## WORK TO BE COMPLETED
Word for word, transcribe the data below from the line with "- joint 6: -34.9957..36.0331" to the line with "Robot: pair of", keeping both of those lines.
====== DATA SUPPLIED ======
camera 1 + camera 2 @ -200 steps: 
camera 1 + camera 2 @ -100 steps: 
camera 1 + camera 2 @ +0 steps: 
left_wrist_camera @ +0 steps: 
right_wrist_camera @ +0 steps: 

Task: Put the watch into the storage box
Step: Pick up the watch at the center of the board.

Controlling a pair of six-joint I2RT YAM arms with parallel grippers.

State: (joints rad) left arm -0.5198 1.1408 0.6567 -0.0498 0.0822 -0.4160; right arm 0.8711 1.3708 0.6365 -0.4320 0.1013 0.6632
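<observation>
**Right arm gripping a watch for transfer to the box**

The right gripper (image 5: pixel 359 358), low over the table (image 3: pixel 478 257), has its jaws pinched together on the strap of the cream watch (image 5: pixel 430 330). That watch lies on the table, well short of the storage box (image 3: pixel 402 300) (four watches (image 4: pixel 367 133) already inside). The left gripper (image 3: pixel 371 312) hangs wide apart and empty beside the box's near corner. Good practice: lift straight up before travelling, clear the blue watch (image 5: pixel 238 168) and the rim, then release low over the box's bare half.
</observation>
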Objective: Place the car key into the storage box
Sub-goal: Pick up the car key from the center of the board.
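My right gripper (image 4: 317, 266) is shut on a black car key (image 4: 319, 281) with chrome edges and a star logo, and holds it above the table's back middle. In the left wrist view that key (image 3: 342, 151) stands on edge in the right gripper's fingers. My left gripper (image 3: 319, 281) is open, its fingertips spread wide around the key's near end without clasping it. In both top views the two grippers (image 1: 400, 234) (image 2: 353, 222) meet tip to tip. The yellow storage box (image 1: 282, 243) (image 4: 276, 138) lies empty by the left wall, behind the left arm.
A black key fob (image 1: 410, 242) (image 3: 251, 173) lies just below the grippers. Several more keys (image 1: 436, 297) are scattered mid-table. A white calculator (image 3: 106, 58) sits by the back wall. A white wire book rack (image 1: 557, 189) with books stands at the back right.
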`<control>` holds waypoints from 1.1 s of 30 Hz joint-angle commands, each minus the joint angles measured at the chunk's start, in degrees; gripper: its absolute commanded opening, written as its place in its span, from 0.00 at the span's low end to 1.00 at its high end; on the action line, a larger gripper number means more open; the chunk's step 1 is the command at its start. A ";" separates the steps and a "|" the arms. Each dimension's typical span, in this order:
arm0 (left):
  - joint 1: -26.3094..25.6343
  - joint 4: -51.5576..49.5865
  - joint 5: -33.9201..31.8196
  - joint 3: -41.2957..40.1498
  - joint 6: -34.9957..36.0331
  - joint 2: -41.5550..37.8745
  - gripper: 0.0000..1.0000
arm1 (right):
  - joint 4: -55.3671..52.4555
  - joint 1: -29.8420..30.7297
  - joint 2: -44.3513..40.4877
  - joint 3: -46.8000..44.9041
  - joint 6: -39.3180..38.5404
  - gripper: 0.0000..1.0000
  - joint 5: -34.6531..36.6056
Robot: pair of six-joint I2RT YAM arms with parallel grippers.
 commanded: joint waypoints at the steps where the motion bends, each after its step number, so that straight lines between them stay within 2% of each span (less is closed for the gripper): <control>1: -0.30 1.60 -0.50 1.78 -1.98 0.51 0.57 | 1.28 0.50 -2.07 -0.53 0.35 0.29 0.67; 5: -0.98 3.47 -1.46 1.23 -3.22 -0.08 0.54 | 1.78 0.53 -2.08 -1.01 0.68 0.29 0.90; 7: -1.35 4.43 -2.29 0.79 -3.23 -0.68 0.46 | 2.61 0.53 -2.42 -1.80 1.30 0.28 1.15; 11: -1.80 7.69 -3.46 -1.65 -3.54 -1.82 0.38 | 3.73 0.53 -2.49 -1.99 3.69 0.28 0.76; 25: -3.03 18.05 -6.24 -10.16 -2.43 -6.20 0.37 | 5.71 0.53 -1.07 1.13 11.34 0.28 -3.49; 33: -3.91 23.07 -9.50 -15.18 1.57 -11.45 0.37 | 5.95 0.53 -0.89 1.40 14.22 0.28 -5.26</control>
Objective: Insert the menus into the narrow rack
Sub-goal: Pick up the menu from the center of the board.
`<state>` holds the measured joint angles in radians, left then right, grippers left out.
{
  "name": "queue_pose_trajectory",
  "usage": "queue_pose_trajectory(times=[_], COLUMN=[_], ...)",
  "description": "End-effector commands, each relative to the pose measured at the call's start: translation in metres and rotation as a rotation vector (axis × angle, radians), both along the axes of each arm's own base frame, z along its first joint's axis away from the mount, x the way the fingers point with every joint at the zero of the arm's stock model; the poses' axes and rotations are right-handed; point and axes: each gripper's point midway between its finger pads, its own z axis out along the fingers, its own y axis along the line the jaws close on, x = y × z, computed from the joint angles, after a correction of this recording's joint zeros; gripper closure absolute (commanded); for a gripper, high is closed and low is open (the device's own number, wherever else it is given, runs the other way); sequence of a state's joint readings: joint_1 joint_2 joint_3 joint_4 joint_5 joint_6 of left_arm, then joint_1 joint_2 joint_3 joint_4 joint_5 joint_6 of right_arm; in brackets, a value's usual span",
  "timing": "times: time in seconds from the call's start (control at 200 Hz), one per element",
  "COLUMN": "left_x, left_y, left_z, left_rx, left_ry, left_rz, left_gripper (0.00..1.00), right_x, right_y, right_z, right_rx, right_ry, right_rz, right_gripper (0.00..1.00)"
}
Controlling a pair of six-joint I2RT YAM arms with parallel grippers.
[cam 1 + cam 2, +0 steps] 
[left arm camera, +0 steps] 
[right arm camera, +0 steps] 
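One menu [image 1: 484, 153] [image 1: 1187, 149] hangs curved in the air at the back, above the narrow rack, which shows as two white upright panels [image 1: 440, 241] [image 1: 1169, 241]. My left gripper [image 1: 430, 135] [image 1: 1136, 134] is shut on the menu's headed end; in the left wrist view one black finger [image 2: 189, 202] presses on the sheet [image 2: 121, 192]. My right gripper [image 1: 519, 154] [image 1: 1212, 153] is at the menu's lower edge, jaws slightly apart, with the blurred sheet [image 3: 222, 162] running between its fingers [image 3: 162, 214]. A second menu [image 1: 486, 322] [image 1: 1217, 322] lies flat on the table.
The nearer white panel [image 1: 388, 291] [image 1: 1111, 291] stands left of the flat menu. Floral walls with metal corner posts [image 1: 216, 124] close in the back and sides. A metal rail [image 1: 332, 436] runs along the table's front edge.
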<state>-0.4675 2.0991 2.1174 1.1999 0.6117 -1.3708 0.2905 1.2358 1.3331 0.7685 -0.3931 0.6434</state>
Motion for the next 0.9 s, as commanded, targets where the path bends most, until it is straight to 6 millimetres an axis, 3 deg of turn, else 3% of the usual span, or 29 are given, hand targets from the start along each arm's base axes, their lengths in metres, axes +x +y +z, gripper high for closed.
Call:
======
## OUTPUT FOR THIS TASK
  - joint 6: -34.9957..36.0331
  - joint 2: -41.5550..37.8745
  - gripper: 0.0000..1.0000
arm1 (right):
  - joint 4: -55.3671..52.4555
  - joint 1: -29.8420..30.7297
  - joint 2: -44.3513..40.4877
  - joint 3: -46.8000..44.9041
  - joint 6: -39.3180..38.5404
  - gripper: 0.0000..1.0000
  - joint 5: -34.6531..36.6056
Robot: pair of six-joint I2RT YAM arms with parallel grippers.

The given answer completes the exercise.